Par Nikhil Ramburn et Sat Bir Singh Khalsa, docteur en médecine.
La pratique respiratoire la plus courante en yoga est la respiration longue, lente et profonde. Cependant, malgré sa simplicité et ses multiples avantages, il est aussi relativement mal compris. Les pratiques de respiration lente du yoga ne sont pas simplement plus lentes, elles sont aussi plus profondes, le diaphragme et les poumons se dilatant davantage à chaque respiration. La respiration yogique implique le mouvement perceptible de l’abdomen, qui s’étend vers l’extérieur à chaque inspiration, ce qui lui vaut le nom de respiration abdominale ou ventrale. Outre la respiration simple, lente et profonde, la respiration yogique ou pranayama, les pratiques comprennent également des techniques modifiées telles que l’Ujjayi, qui implique une légère constriction de la glotte pour créer une respiration audible. D’autres schémas respiratoires yogiques peuvent faire appel à des fréquences respiratoires différentes, à des taux d’inspiration, de rétention et d’expiration différents, à des inspirations et expirations segmentées et à des respirations par des narines spécifiques. L’expansion plus profonde des poumons dans la respiration simple, longue, lente et yogique augmente effectivement la surface pulmonaire disponible pour l’échange de gaz et constitue donc une utilisation plus efficace des poumons. En outre, la ventilation de l’espace mort (mouvement de l’air pendant la respiration dans la trachée, entre la bouche et les poumons, qui ne participe pas aux échanges gazeux) est relativement réduite. L’augmentation de l’efficacité qui en résulte équivaut à la possession d’un poumon plus grand.
Malheureusement, la compréhension des avantages précis de la respiration yogique est souvent compromise par certaines affirmations et idées fausses. La plus courante est l’idée que la respiration lente et yogique augmente le taux d’oxygène dans le sang et que la plupart des gens, qui ne pratiquent pas ce type de respiration, souffrent d’un manque chronique d’oxygène. En fait, à moins de souffrir d’une affection respiratoire, telle qu’une bronchopneumopathie chronique obstructive, ou d’être en haute altitude, les niveaux d’oxygène dans le sang sont normalement bien maintenus à des niveaux très élevés.
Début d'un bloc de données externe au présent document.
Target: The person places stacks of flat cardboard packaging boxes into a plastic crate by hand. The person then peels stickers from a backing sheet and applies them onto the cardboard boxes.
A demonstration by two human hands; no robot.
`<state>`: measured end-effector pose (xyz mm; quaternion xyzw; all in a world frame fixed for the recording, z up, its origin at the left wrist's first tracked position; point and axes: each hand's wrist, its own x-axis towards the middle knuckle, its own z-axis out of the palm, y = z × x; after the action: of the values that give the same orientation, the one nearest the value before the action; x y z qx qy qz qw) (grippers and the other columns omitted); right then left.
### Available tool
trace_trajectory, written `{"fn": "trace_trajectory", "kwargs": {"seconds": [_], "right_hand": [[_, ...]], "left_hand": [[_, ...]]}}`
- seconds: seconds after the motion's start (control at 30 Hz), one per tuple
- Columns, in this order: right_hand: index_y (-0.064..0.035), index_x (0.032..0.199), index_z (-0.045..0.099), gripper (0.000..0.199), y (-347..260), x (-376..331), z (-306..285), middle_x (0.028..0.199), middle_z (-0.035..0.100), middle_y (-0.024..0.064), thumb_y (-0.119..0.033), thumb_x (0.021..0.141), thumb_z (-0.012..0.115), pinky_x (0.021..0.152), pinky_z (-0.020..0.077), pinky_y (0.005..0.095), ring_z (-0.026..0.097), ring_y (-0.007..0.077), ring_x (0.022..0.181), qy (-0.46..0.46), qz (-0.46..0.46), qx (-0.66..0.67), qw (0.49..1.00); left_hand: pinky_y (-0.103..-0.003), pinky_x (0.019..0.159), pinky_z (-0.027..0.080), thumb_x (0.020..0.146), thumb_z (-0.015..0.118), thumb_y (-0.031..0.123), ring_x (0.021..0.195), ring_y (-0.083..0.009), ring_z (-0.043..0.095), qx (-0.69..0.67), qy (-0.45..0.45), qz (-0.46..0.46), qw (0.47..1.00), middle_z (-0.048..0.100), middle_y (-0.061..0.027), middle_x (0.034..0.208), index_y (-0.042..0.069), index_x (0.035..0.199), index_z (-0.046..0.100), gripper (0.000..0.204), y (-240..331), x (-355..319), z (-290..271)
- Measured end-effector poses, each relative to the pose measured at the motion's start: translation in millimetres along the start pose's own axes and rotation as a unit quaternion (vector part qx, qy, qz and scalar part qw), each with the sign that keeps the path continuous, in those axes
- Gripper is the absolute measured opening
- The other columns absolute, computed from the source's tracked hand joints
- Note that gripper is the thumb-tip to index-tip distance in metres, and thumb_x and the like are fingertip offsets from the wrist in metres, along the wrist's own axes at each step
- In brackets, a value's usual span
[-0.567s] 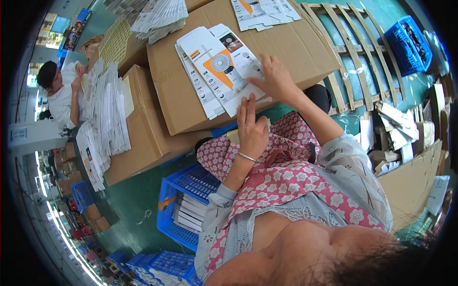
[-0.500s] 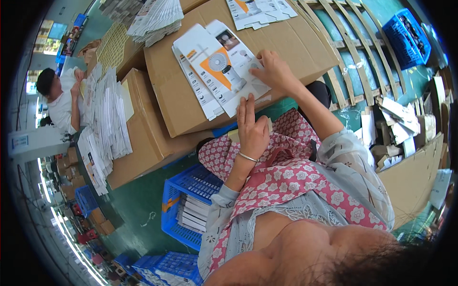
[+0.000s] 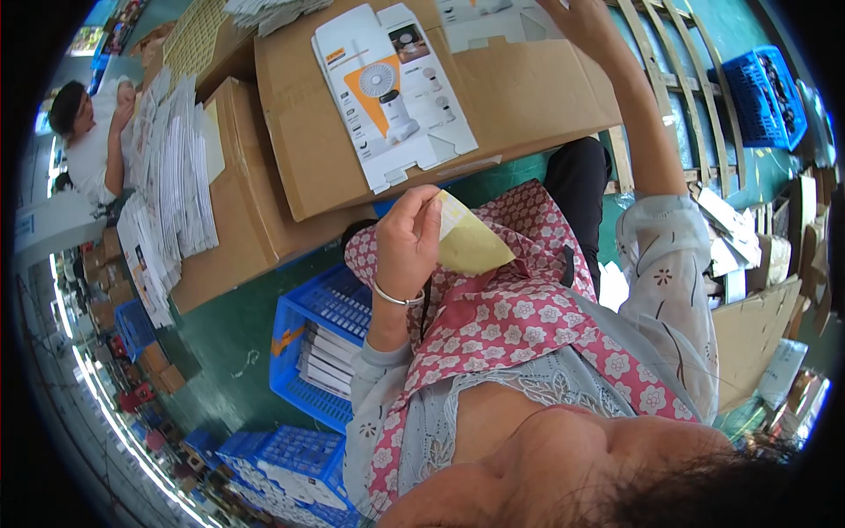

Il convient de noter que la physiologie respiratoire est un sujet complexe dont les détails sortent du cadre de cet article. Cependant, la réalité est que les pratiques de respiration yogique, qu’elles soient lentes ou rapides, si elles sont effectuées de manière appropriée, n’entraînent pas de changements significatifs dans les niveaux d’oxygène ou de dioxyde de carbone. La raison principale en est que l’effet de la respiration plus profonde dans la respiration lente et profonde est contrebalancé par le ralentissement de la fréquence respiratoire. Une respiration plus profonde avec une fréquence respiratoire typique conduirait en fait à une hyperventilation clinique, un état potentiellement dangereux, dont il faut tenir compte lors de la pratique de la respiration yogique.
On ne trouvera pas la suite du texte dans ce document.